Prompt: Leave every image out, and return the rest of the data word for word.

[Dataset excerpts]
↓↓↓

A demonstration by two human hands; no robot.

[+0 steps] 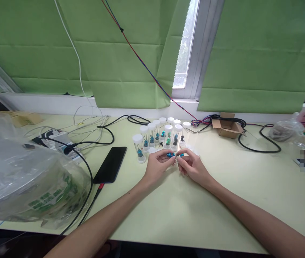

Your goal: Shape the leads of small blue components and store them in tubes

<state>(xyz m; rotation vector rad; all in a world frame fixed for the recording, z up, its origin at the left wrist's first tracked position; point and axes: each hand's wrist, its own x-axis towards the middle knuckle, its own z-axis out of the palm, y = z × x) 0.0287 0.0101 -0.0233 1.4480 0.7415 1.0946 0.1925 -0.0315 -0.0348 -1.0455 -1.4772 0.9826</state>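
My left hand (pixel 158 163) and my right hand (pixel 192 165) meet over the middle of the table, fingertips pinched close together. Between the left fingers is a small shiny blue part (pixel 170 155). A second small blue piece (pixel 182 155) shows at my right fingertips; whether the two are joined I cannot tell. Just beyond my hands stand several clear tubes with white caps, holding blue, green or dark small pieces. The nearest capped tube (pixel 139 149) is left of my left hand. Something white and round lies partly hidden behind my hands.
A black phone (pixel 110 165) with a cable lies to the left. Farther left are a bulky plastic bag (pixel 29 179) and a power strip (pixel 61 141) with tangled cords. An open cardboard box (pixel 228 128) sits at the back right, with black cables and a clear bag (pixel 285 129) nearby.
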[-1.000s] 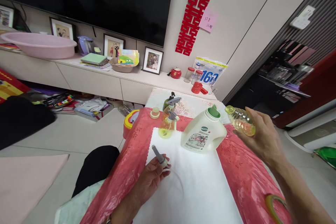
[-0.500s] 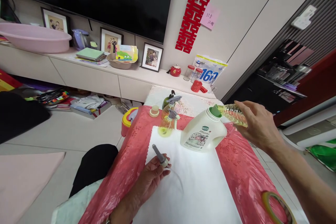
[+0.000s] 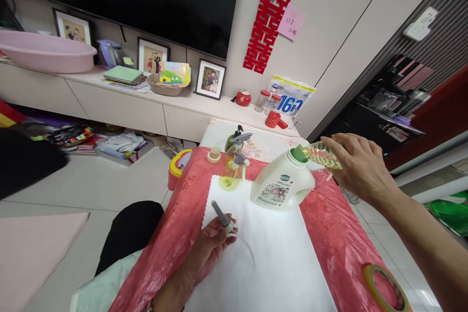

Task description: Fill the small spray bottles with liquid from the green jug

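Note:
My left hand [image 3: 215,243] pinches a grey pump head [image 3: 222,217] by its collar, and a thin clear dip tube [image 3: 250,248] trails from it above the white cloth [image 3: 263,278]. Out to the right, my right hand [image 3: 360,168] is wrapped around a clear ribbed bottle [image 3: 321,153] with pale yellow liquid. This bottle is tipped on its side, its mouth at the green spout [image 3: 299,154] of a white detergent jug [image 3: 281,185]. The jug stands upright on the cloth. Left of it are a spray bottle [image 3: 231,178] with yellow liquid and further bottles behind.
A cream cap [image 3: 214,154] sits on the red table cover [image 3: 175,234]. A roll of tape [image 3: 385,287] lies at the near right. Behind the table, a low cabinet [image 3: 127,109] holds framed photos, a pink basin [image 3: 47,53] and jars. A yellow-red container [image 3: 178,165] stands at the table's left.
My right hand has lifted slightly and the ribbed bottle is tilted a little more toward the jug's spout. My left hand keeps its hold on the pump head. The view has shifted slightly.

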Demonstrator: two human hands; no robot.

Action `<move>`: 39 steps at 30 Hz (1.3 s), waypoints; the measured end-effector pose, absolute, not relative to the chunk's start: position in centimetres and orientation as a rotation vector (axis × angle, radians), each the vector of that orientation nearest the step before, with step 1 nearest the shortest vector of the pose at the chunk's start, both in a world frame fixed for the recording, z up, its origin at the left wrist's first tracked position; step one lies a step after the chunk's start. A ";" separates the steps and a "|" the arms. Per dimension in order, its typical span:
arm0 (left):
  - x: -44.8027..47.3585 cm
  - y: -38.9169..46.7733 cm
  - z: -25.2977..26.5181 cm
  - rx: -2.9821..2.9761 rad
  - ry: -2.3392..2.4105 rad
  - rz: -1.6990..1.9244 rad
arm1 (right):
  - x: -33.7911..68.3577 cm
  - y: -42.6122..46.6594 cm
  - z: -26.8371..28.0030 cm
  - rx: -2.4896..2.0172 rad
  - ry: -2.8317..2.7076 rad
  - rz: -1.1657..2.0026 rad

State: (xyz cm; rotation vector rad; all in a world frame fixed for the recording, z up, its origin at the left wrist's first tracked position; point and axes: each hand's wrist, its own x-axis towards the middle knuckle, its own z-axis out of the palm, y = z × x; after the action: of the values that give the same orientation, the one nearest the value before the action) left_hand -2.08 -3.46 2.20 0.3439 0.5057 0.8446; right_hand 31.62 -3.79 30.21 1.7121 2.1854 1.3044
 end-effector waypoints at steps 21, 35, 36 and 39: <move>-2.1 -3.5 2.0 0.358 0.479 0.845 | 30.4 -3.3 31.6 1.611 2.170 1.302; -2.1 -3.6 2.4 0.351 0.491 0.842 | 27.5 -3.4 32.9 1.460 2.061 1.416; -2.1 -3.6 2.4 0.348 0.488 0.843 | 27.4 -3.4 32.7 1.458 2.044 1.433; -2.2 -3.5 2.3 0.344 0.469 0.846 | 27.6 -3.6 32.0 1.523 2.044 1.443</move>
State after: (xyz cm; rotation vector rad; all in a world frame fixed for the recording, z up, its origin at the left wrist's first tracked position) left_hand -2.22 -3.54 2.32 0.3439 0.4686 0.8463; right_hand 27.56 -3.62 31.96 1.5233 2.0441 1.4435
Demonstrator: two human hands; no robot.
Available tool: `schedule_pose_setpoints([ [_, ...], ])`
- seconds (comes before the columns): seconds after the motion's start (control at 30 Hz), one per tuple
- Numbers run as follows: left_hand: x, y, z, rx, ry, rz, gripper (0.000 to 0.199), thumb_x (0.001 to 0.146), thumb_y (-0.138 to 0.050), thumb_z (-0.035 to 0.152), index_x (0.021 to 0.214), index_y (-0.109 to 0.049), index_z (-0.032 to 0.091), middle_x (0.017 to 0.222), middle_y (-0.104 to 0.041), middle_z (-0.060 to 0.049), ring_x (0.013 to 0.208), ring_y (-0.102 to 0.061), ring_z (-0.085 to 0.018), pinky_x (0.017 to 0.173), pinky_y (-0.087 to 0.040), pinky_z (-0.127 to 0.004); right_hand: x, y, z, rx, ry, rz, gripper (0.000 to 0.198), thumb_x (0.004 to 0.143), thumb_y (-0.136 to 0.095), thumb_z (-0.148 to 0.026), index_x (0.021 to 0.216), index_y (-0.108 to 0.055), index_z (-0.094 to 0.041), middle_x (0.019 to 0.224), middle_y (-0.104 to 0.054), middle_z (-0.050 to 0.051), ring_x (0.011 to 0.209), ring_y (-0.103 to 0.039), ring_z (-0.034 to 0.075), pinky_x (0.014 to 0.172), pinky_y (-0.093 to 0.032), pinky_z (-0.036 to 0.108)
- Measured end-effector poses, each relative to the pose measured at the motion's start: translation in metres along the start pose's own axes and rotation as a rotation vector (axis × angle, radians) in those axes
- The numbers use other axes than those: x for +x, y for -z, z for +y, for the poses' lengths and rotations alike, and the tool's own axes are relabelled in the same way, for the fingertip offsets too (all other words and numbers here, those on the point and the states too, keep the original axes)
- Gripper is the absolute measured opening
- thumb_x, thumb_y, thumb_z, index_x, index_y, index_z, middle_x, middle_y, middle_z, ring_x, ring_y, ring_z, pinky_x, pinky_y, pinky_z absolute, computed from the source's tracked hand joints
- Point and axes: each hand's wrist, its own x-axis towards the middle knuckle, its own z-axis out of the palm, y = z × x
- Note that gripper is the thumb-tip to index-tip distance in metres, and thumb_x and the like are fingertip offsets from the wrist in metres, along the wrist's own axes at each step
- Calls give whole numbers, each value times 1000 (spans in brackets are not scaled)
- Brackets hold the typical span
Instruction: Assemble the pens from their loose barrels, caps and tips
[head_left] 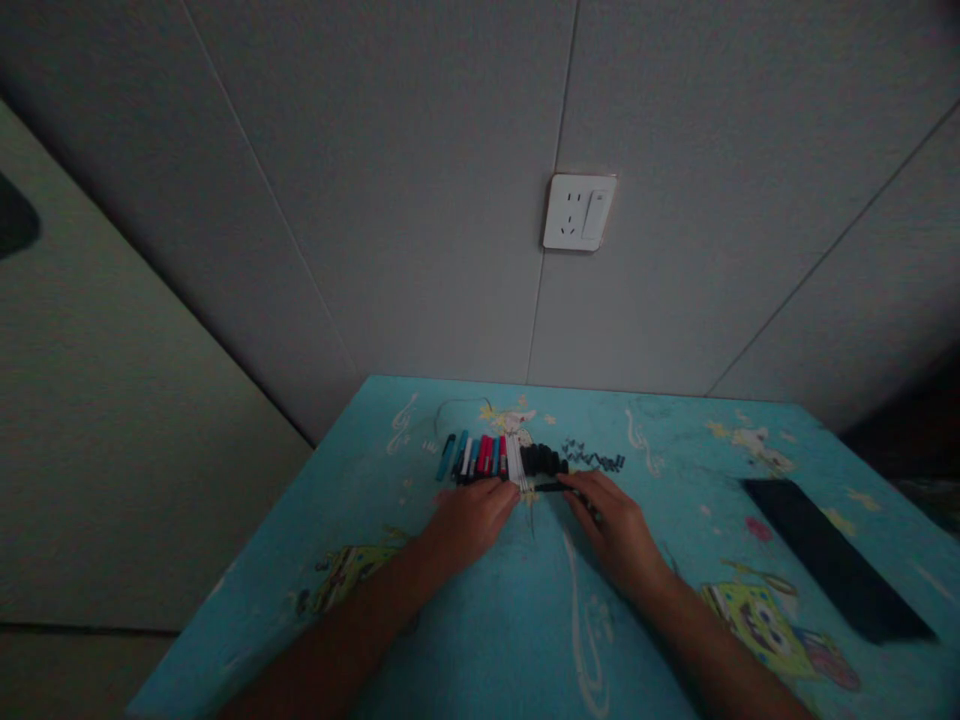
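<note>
Several markers and pen parts lie side by side on the table in a row, with blue, white and pink barrels (487,455) at the left. Thin white rods (514,462) come after them, then a bunch of black pen parts (544,459). My left hand (476,515) rests at the row's near edge, fingers bent together by the rods' lower ends; anything inside them is hidden. Between thumb and fingers, my right hand (611,520) pinches a slim black pen piece (551,487) that points left toward my left hand. Small dark pieces (596,458) lie scattered beyond the right hand.
A light-blue cartoon-print cover (487,620) lies over the table. A long dark flat strip (836,560) rests at the right. Behind the table stands a grey panelled wall with a white socket (579,212). A pale panel (112,430) stands at the left.
</note>
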Motion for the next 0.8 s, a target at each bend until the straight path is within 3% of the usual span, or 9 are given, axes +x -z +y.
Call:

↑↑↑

Answer below:
A demonstration by two human hands; no robot.

[+0 steps] 

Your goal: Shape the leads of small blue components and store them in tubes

<state>(xyz m; rotation vector rad; all in a world frame fixed for the recording, z up, its origin at the left wrist's first tracked position; point and axes: each hand's wrist, its own x-axis towards the middle knuckle, its own z-axis out of the palm, y = z × x) 0.0287 0.0101 -0.0233 1.4480 0.7415 1.0946 0.1925 -0.0315 -0.0348 -1.0455 -1.4772 0.9826</state>
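My left hand (pixel 158 163) and my right hand (pixel 192 165) meet over the middle of the table, fingertips pinched close together. Between the left fingers is a small shiny blue part (pixel 170 155). A second small blue piece (pixel 182 155) shows at my right fingertips; whether the two are joined I cannot tell. Just beyond my hands stand several clear tubes with white caps, holding blue, green or dark small pieces. The nearest capped tube (pixel 139 149) is left of my left hand. Something white and round lies partly hidden behind my hands.
A black phone (pixel 110 165) with a cable lies to the left. Farther left are a bulky plastic bag (pixel 29 179) and a power strip (pixel 61 141) with tangled cords. An open cardboard box (pixel 228 128) sits at the back right, with black cables and a clear bag (pixel 285 129) nearby.
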[-1.000s] 
[-0.500s] 
[+0.000s] 

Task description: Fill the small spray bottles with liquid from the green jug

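Note:
My left hand [image 3: 215,243] pinches a grey pump head [image 3: 222,217] by its collar, and a thin clear dip tube [image 3: 250,248] trails from it above the white cloth [image 3: 263,278]. Out to the right, my right hand [image 3: 360,168] is wrapped around a clear ribbed bottle [image 3: 321,153] with pale yellow liquid. This bottle is tipped on its side, its mouth at the green spout [image 3: 299,154] of a white detergent jug [image 3: 281,185]. The jug stands upright on the cloth. Left of it are a spray bottle [image 3: 231,178] with yellow liquid and further bottles behind.
A cream cap [image 3: 214,154] sits on the red table cover [image 3: 175,234]. A roll of tape [image 3: 385,287] lies at the near right. Behind the table, a low cabinet [image 3: 127,109] holds framed photos, a pink basin [image 3: 47,53] and jars. A yellow-red container [image 3: 178,165] stands at the table's left.
My right hand has lifted slightly and the ribbed bottle is tilted a little more toward the jug's spout. My left hand keeps its hold on the pump head. The view has shifted slightly.
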
Demonstrator: two human hands; no robot.

Action `<move>`: 39 steps at 30 Hz (1.3 s), waypoints; the measured end-effector pose, absolute, not relative to the chunk's start: position in centimetres and orientation as a rotation vector (axis × angle, radians), each the vector of that orientation nearest the step before, with step 1 nearest the shortest vector of the pose at the chunk's start, both in a world frame fixed for the recording, z up, its origin at the left wrist's first tracked position; step one lies a step after the chunk's start. A ";" separates the steps and a "|" the arms. Per dimension in order, its typical span:
arm0 (left):
  - x: -44.8027..47.3585 cm
  - y: -38.9169..46.7733 cm
  - z: -25.2977..26.5181 cm
  - rx: -2.9821..2.9761 rad
  - ry: -2.3392..2.4105 rad
  - rz: -1.6990..1.9244 rad
arm1 (right):
  - x: -33.7911..68.3577 cm
  - y: -42.6122..46.6594 cm
  - z: -26.8371..28.0030 cm
  - rx: -2.4896..2.0172 rad
  - ry: -2.8317..2.7076 rad
  - rz: -1.1657..2.0026 rad

State: (xyz cm; rotation vector rad; all in a world frame fixed for the recording, z up, its origin at the left wrist's first tracked position; point and axes: each hand's wrist, its own x-axis towards the middle knuckle, its own z-axis out of the palm, y = z × x; after the action: of the values that give the same orientation, the one nearest the value before the action) left_hand -2.08 -3.46 2.20 0.3439 0.5057 0.8446; right_hand 31.62 -3.79 30.21 1.7121 2.1854 1.3044
 end-effector waypoints at steps 21, 35, 36 and 39: <move>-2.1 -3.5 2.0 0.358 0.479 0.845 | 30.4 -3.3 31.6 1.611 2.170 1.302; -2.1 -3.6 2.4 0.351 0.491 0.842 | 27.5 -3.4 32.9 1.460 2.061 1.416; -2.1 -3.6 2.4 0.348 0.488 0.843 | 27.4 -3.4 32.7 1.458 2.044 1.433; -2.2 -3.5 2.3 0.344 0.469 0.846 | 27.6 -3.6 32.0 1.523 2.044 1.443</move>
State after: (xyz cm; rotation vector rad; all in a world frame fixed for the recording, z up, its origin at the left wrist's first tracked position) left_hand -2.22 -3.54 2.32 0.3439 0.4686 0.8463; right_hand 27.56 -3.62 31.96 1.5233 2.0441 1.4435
Demonstrator: two human hands; no robot.
Available tool: `schedule_pose_setpoints([ [_, ...], ])`
- seconds (comes before the columns): seconds after the motion's start (control at 30 Hz), one per tuple
- Numbers run as follows: left_hand: x, y, z, rx, ry, rz, gripper (0.000 to 0.199), thumb_x (0.001 to 0.146), thumb_y (-0.138 to 0.050), thumb_z (-0.035 to 0.152), index_x (0.021 to 0.214), index_y (-0.109 to 0.049), index_z (-0.032 to 0.091), middle_x (0.017 to 0.222), middle_y (-0.104 to 0.041), middle_z (-0.060 to 0.049), ring_x (0.013 to 0.208), ring_y (-0.102 to 0.061), ring_z (-0.085 to 0.018), pinky_x (0.017 to 0.173), pinky_y (-0.087 to 0.040), pinky_z (-0.127 to 0.004); right_hand: x, y, z, rx, ry, rz, gripper (0.000 to 0.198), thumb_x (0.004 to 0.143), thumb_y (-0.136 to 0.095), thumb_z (-0.148 to 0.026), index_x (0.021 to 0.216), index_y (-0.108 to 0.055), index_z (-0.094 to 0.041), middle_x (0.019 to 0.224), middle_y (-0.104 to 0.054), middle_z (-0.050 to 0.051), ring_x (0.011 to 0.209), ring_y (-0.103 to 0.039), ring_z (-0.034 to 0.075), pinky_x (0.014 to 0.172), pinky_y (-0.093 to 0.032), pinky_z (-0.036 to 0.108)
- Measured end-effector poses, each relative to the pose measured at the motion's start: translation in metres along the start pose's own axes and rotation as a rotation vector (axis × angle, radians) in those axes
- The numbers use other axes than those: x for +x, y for -z, z for +y, for the poses' lengths and rotations alike, and the tool's own axes are relabelled in the same way, for the fingertip offsets too (all other words and numbers here, those on the point and the states too, keep the original axes)
- Gripper is the absolute measured opening
- thumb_x, thumb_y, thumb_z, index_x, index_y, index_z, middle_x, middle_y, middle_z, ring_x, ring_y, ring_z, pinky_x, pinky_y, pinky_z absolute, computed from the source's tracked hand joints
- Point and axes: each hand's wrist, its own x-axis towards the middle knuckle, its own z-axis out of the palm, y = z × x
- Note that gripper is the thumb-tip to index-tip distance in metres, and thumb_x and the like are fingertip offsets from the wrist in metres, along the wrist's own axes at each step
- Calls give whole numbers, each value times 1000 (spans in brackets are not scaled)
- Brackets hold the typical span
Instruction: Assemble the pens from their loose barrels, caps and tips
[head_left] 
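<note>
Several markers and pen parts lie side by side on the table in a row, with blue, white and pink barrels (487,455) at the left. Thin white rods (514,462) come after them, then a bunch of black pen parts (544,459). My left hand (476,515) rests at the row's near edge, fingers bent together by the rods' lower ends; anything inside them is hidden. Between thumb and fingers, my right hand (611,520) pinches a slim black pen piece (551,487) that points left toward my left hand. Small dark pieces (596,458) lie scattered beyond the right hand.
A light-blue cartoon-print cover (487,620) lies over the table. A long dark flat strip (836,560) rests at the right. Behind the table stands a grey panelled wall with a white socket (579,212). A pale panel (112,430) stands at the left.
</note>
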Motion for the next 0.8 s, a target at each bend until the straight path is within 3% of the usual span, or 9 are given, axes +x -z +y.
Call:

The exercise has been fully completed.